Il dînait seul à Barcelone lorsqu’une serveuse s’est approchée et lui a dit : « Excusez-moi, monsieur, cette alliance est identique à celle de ma mère. » Ce qui s’est passé ensuite a changé trois vies à jamais.

« Oui, je vous en prie », répondit Gaël en lui tendant son verre. « C’est un excellent Ribera del Duero. »

La jeune femme sourit en versant le vin rouge. « Ma mère disait toujours que les meilleurs vins racontent l’histoire de leur terroir. »

Quelque chose dans cette phrase incita Gaël à la regarder plus attentivement. Ce n’était pas le genre de remarque qu’il attendrait d’une jeune serveuse, mais plutôt celle d’une personne ayant une véritable connaissance du vin.

« Sa mère a bon goût », remarqua Gaël.

« Elle travaillait dans le secteur. » Le visage de la jeune femme s’assombrit légèrement. « Elle travaillait dans les vignobles quand elle était jeune, avant ma naissance. Elle me parlait toujours des vignes comme s’il s’agissait d’êtres vivants. »

Gaël hocha la tête, intrigué. Il y avait quelque chose de familier dans sa façon de parler du vin, une passion qu’il reconnaissait car il l’avait vue chez Amélia lors de leurs visites de vignobles dans leur jeunesse.

C’est alors que cela s’est produit. Tandis que la jeune femme finissait de verser le vin, son regard se posa sur la main droite de Gaël.

Ses yeux s’écarquillèrent. Elle cligna des yeux à plusieurs reprises, comme si elle ne pouvait pas croire ce qu’elle voyait.

« Excusez-moi, monsieur », murmura-t-elle d’une voix tremblante. « Cette bague… elle est identique à celle de ma mère. »

Le monde de Gaël sembla ralentir. Il regarda l’alliance, puis le visage pâle de la jeune femme.

“Qu’est-ce que vous avez dit?”

« La bague », répéta-t-elle en pointant du doigt d’une main tremblante. « Ma mère en a une exactement pareille. Elle a toujours dit qu’elle était unique, qu’il n’en existait que trois. »

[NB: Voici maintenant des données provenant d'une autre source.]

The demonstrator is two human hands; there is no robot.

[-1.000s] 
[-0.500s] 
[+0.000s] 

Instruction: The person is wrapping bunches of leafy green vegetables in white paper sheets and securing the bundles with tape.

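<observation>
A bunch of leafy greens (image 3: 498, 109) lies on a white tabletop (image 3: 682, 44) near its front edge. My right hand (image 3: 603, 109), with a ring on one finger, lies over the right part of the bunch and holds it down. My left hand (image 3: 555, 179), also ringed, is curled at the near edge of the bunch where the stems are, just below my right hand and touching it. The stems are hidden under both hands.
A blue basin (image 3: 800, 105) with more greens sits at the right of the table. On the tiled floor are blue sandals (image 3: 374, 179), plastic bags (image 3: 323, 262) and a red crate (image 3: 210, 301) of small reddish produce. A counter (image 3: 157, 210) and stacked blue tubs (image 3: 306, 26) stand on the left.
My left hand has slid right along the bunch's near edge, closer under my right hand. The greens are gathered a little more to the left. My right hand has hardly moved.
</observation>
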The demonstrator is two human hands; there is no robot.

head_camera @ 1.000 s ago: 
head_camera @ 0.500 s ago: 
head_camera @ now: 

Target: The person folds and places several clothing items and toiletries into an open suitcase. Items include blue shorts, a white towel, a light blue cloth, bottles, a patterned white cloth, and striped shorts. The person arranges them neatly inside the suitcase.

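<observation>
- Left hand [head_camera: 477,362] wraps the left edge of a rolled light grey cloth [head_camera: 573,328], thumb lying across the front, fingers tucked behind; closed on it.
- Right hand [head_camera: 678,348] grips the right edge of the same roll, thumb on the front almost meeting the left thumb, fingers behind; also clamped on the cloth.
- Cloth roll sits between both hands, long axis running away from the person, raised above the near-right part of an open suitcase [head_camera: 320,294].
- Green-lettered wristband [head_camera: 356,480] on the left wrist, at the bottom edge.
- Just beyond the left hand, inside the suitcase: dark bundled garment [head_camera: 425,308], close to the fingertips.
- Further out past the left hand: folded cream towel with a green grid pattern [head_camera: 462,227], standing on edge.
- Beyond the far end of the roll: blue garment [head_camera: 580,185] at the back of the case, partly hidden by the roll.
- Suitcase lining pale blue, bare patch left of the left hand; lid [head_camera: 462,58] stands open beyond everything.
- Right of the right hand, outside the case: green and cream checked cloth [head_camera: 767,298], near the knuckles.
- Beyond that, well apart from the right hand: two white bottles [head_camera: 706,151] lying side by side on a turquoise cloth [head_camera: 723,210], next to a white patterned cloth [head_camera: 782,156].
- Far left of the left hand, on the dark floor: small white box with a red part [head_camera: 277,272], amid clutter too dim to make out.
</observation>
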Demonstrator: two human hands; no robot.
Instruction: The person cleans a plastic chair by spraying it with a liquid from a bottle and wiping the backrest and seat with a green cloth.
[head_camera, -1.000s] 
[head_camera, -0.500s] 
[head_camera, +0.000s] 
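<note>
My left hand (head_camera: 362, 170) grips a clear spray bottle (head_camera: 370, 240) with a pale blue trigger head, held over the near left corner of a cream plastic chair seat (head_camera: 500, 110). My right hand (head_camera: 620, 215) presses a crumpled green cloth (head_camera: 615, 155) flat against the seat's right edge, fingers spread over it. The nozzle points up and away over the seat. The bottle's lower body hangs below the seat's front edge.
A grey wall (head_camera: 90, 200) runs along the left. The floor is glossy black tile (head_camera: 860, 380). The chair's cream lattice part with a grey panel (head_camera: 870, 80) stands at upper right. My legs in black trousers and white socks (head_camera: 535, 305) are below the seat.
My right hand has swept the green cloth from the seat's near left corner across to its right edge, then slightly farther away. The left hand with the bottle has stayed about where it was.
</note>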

Le cœur de Gaël s’emballa. C’était impossible. Absolument impossible. Les deux autres anneaux étaient perdus depuis des décennies. À moins que…

« Quel est le nom de votre mère ? » demanda-t-il, sa voix lui paraissant étrange même à ses propres oreilles.

«Amélia», répond la jeune femme. “Amélia Costa.”

Le nom résonnait dans l’esprit de Gaël comme le tonnerre. Amélia. Son Amélia. Mais elle était morte. Il avait identifié le corps. Il avait assisté aux funérailles. Il avait pleuré sur sa tombe pendant 23 ans.

« Ça… ce n’est pas possible », balbutia-t-il, la tête qui tourne. « Amélia est morte. Dans un accident de voiture. »

La jeune femme le regarda, perplexe. « Ma mère a eu un accident de voiture, oui. Elle est restée dans le coma pendant des semaines. Mais elle a survécu. »
« Elle… Je n’ai jamais su ce qui lui était arrivé. On m’a dit qu’elle était morte dans l’accident. »

Gaël s’assit, les jambes soudainement flageolantes. Vingt-trois ans. Vingt-trois ans de deuil, de solitude, d’un cœur brisé jamais vraiment guéri. Et tout cela à cause d’un mensonge ? D’une terrible erreur ?

« Mon Dieu », murmura-t-il, les larmes lui montant enfin aux yeux. « Amélia est-elle vivante ? »

La jeune femme – sa fille, il le comprit alors – hocha la tête, les larmes coulant sur ses joues. « Elle est à Valence. Elle m’a élevée seule toutes ces années. Elle parlait toujours de toi. Elle t’a toujours aimé. »

Gaël regarda son alliance, puis le visage de sa fille, celle dont il ignorait l’existence. Trois vies, séparées par un tragique malentendu, sur le point de se retrouver après plus de vingt ans.

Et dans ce restaurant de Barcelone, entouré par le doux murmure des autres convives et l’arôme du vin rouge, Gaël Monteverde se mit à pleurer, non pas de tristesse, mais d’un espoir renaissant qu’il croyait mort à jamais.